Pesquisar

Este conteúdo não está disponível no idioma selecionado.

Chapter 3. Configuring IPoIB

download PDF

By default, InfiniBand does not use the internet protocol (IP) for communication. However, IP over InfiniBand (IPoIB) provides an IP network emulation layer on top of InfiniBand remote direct memory access (RDMA) networks. This allows existing unmodified applications to transmit data over InfiniBand networks, but the performance is lower than if the application would use RDMA natively.

Note

The Mellanox devices, starting from ConnectX-4 and above, on RHEL 8 and later use Enhanced IPoIB mode by default (datagram only). Connected mode is not supported on these devices.

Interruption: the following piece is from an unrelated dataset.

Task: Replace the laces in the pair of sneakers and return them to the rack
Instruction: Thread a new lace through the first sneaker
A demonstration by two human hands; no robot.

3.1. The IPoIB communication modes

An IPoIB device is configurable in either Datagram or Connected mode. The difference is the type of queue pair the IPoIB layer attempts to open with the machine at the other end of the communication:

  • In the Datagram mode, the system opens an unreliable, disconnected queue pair.

    This mode does not support packages larger than Maximum Transmission Unit (MTU) of the InfiniBand link layer. During transmission of data, the IPoIB layer adds a 4-byte IPoIB header on top of the IP packet. As a result, the IPoIB MTU is 4 bytes less than the InfiniBand link-layer MTU. As 2048 is a common InfiniBand link-layer MTU, the common IPoIB device MTU in Datagram mode is 2044.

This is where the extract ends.